Your task
Restate exactly, please, each line of the listing from the one with "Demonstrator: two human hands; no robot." to the last, including both.

%%

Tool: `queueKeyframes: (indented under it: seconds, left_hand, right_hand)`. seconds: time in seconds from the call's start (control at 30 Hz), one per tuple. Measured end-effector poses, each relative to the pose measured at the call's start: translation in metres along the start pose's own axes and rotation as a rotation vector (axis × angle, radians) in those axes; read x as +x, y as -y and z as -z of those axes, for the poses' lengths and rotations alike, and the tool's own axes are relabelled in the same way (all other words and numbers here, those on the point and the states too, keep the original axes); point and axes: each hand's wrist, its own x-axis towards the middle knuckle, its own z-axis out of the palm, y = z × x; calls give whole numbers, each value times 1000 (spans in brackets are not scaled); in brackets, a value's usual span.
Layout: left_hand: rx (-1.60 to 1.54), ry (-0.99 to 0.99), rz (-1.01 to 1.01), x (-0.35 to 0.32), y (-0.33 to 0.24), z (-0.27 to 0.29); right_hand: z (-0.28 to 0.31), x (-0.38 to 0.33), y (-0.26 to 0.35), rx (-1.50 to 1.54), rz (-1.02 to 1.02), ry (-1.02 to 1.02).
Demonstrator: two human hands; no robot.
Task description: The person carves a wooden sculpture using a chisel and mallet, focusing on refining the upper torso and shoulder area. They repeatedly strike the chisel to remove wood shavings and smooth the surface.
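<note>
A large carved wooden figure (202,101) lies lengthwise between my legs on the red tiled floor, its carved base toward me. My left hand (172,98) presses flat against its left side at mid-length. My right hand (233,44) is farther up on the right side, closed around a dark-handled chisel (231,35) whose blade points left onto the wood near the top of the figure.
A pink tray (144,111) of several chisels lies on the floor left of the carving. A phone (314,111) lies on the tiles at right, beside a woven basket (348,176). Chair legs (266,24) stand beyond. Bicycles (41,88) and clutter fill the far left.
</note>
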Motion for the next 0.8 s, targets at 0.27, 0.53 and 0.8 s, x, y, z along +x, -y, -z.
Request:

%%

Result of this task
Demonstrator: two human hands; no robot.
Task description: The person carves a wooden sculpture using a chisel and mallet, focusing on refining the upper torso and shoulder area. They repeatedly strike the chisel to remove wood shavings and smooth the surface.
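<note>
A large carved wooden figure (202,101) lies lengthwise between my legs on the red tiled floor, its carved base toward me. My left hand (172,98) presses flat against its left side at mid-length. My right hand (233,44) is farther up on the right side, closed around a dark-handled chisel (231,35) whose blade points left onto the wood near the top of the figure.
A pink tray (144,111) of several chisels lies on the floor left of the carving. A phone (314,111) lies on the tiles at right, beside a woven basket (348,176). Chair legs (266,24) stand beyond. Bicycles (41,88) and clutter fill the far left.
</note>
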Motion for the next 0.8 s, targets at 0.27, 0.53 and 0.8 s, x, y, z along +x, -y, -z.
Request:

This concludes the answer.